C+

Glossary term

Volatility Drag

Volatility drag is the gap between a series' average (arithmetic) return and the compound (geometric) return it actually delivers, driven by the variance of the returns: geometric mean ≈ arithmetic mean − σ²/2. It is why a −50% loss needs a +100% gain just to break even, and why lowering volatility — not chasing a higher average return — is often the faster route to compounding.

The Math

An arithmetic average simply sums a series of returns and divides by the count — it treats +50% and −50% as canceling out. Compounding does not work that way: a portfolio that gains 50% one year and loses 50% the next is not flat, it is down 25%, because the loss is taken on a larger base than the gain was earned on. The standard approximation is geometric mean ≈ arithmetic mean − σ²/2, where σ is the volatility of the return series. The higher the variance, the wider the gap between the average return an investor might quote and the compound return their account actually shows — the drag is not a fee or a cost, it is a direct mathematical consequence of compounding through variable returns.

The Asymmetry of Losses

Because losses and gains are not symmetric under compounding, recovery math gets harder the deeper the drawdown goes. A 10% loss needs an 11% gain to recover. A 50% loss needs a 100% gain. A 90% loss needs a 900% gain. This is why drawdown size, not just average return, is the number that determines whether a strategy actually compounds wealth over time — two series with identical average returns but different volatility will produce meaningfully different ending values, and the more volatile one is always the loser.

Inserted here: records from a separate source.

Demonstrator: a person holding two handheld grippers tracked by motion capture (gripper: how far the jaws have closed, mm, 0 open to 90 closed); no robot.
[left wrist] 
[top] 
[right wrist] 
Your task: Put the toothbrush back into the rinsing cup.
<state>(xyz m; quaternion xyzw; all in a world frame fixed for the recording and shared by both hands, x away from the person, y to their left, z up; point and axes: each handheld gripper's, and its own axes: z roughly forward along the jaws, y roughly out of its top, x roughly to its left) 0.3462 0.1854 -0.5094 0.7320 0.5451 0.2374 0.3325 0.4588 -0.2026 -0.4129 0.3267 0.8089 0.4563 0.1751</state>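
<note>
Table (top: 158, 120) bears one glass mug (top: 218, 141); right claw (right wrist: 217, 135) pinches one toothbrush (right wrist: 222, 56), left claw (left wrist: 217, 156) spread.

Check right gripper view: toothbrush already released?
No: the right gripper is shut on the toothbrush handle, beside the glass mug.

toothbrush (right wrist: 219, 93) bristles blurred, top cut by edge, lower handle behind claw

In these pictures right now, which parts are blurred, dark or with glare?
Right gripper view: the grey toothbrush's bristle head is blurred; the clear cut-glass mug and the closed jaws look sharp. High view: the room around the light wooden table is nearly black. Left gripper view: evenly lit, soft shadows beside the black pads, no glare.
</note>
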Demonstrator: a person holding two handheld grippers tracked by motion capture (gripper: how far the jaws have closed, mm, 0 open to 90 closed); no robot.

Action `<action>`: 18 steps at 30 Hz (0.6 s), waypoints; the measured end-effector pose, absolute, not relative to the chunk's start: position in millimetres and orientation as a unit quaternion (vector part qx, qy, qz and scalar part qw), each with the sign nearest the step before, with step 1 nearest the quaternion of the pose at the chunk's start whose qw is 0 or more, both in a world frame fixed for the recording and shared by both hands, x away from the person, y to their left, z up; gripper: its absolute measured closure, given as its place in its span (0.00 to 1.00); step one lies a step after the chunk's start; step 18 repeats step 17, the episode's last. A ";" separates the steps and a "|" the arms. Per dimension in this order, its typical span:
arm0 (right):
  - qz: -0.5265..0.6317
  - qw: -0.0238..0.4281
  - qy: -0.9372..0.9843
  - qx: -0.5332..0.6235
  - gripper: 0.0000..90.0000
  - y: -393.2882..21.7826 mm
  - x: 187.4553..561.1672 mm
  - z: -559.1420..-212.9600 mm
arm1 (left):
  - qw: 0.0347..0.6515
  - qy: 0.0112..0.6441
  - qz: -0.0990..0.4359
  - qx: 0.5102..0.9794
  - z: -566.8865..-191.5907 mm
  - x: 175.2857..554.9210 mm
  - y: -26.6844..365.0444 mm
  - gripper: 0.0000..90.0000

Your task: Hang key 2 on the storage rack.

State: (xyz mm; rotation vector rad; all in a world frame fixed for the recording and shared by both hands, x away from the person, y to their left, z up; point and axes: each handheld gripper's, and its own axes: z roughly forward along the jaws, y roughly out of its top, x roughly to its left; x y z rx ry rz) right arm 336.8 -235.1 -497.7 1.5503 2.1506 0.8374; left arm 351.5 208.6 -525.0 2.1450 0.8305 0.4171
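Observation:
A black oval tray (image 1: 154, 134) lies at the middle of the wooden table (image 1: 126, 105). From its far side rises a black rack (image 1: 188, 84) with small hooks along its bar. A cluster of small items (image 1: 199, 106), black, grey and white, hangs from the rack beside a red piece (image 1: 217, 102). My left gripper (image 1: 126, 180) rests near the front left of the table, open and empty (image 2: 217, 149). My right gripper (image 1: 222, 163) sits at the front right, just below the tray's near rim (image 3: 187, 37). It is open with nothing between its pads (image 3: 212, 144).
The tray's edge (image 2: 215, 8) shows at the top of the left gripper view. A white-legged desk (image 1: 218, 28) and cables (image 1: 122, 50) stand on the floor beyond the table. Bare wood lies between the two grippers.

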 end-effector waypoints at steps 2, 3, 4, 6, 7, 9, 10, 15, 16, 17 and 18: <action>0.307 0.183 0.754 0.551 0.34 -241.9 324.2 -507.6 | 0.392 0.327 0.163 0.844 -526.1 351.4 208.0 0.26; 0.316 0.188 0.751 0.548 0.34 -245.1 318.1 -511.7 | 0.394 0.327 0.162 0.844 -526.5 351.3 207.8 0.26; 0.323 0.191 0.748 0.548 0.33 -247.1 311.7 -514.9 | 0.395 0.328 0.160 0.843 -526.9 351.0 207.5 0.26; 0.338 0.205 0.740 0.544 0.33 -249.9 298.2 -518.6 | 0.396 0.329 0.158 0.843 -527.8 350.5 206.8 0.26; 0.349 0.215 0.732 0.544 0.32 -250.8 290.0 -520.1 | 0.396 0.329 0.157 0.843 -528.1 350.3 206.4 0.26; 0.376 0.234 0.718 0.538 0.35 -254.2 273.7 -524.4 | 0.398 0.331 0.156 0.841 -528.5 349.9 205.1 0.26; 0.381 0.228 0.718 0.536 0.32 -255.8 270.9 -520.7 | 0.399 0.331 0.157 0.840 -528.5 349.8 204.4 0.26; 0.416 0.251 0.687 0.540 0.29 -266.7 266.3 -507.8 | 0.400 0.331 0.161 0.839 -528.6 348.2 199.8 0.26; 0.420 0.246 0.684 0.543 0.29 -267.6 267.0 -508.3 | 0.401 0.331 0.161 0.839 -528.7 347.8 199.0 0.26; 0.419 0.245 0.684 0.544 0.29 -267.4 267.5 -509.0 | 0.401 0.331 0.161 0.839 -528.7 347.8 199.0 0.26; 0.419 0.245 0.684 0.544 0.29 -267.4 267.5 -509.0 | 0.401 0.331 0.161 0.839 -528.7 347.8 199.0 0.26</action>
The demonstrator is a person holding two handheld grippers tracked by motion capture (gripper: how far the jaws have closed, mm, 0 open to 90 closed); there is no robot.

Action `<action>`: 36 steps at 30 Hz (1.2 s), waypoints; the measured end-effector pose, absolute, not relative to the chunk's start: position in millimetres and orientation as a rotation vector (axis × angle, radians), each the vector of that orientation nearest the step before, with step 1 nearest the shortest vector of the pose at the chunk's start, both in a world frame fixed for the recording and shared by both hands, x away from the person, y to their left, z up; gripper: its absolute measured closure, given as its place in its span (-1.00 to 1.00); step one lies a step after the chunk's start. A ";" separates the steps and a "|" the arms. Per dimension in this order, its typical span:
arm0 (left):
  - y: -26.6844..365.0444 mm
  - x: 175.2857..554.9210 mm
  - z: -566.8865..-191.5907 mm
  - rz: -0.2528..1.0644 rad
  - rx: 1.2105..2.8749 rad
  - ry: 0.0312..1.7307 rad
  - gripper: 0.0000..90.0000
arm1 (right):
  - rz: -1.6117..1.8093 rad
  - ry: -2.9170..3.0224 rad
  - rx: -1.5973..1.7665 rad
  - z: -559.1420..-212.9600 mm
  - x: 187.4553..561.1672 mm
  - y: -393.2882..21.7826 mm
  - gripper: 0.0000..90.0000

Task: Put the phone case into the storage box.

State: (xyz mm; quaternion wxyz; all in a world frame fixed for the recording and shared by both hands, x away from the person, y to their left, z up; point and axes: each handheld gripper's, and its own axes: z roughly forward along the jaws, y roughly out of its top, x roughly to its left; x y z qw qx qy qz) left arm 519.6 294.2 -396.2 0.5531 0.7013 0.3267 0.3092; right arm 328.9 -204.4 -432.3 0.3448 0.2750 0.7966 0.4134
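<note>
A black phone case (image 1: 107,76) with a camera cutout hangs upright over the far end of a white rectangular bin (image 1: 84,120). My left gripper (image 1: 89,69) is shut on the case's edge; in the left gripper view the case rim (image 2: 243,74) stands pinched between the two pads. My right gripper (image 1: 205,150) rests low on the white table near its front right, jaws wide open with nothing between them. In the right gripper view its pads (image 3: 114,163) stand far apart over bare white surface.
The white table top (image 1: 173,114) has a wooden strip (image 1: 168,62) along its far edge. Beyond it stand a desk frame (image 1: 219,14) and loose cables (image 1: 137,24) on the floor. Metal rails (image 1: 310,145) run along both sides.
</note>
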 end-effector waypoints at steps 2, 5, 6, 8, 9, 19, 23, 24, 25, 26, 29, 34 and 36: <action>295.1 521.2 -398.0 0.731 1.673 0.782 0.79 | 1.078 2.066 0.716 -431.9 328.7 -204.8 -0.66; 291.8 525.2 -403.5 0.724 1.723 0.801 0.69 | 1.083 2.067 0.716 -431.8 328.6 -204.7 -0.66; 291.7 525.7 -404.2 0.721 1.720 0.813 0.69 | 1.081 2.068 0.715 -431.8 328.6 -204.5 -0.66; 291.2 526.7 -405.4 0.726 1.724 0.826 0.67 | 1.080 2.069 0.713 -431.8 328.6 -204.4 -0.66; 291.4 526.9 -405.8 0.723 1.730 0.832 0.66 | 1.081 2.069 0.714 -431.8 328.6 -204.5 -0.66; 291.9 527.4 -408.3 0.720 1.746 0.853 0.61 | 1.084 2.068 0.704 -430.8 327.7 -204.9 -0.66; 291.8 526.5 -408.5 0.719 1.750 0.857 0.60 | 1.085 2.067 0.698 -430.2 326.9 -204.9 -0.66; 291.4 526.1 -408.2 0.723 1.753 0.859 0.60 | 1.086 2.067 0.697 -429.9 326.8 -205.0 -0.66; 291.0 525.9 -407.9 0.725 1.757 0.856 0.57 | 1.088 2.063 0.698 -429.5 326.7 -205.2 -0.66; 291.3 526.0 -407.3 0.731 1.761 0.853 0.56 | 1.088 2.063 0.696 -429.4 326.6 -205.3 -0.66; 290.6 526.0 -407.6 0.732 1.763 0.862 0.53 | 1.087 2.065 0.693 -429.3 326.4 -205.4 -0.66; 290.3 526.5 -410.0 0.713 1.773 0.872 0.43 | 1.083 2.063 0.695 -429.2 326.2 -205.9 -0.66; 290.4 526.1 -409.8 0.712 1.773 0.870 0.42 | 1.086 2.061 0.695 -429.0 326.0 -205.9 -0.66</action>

Why It Matters for Position Sizing

Volatility drag is the mathematical reason position sizing is not a matter of conviction. Oversizing a position raises the return-to-risk math past its optimum — the same edge, run at too large a stake, compounds slower, not faster, because the added variance eats more than the added return contributes. The Kelly criterion is the formal answer to exactly this trade-off: it sizes a bet at the point where compound growth is maximized, which is always well short of the point where average return alone looks highest. Sharpe ratio is the everyday shorthand for the same idea — return per unit of volatility, because volatility is what the compounding math actually penalizes.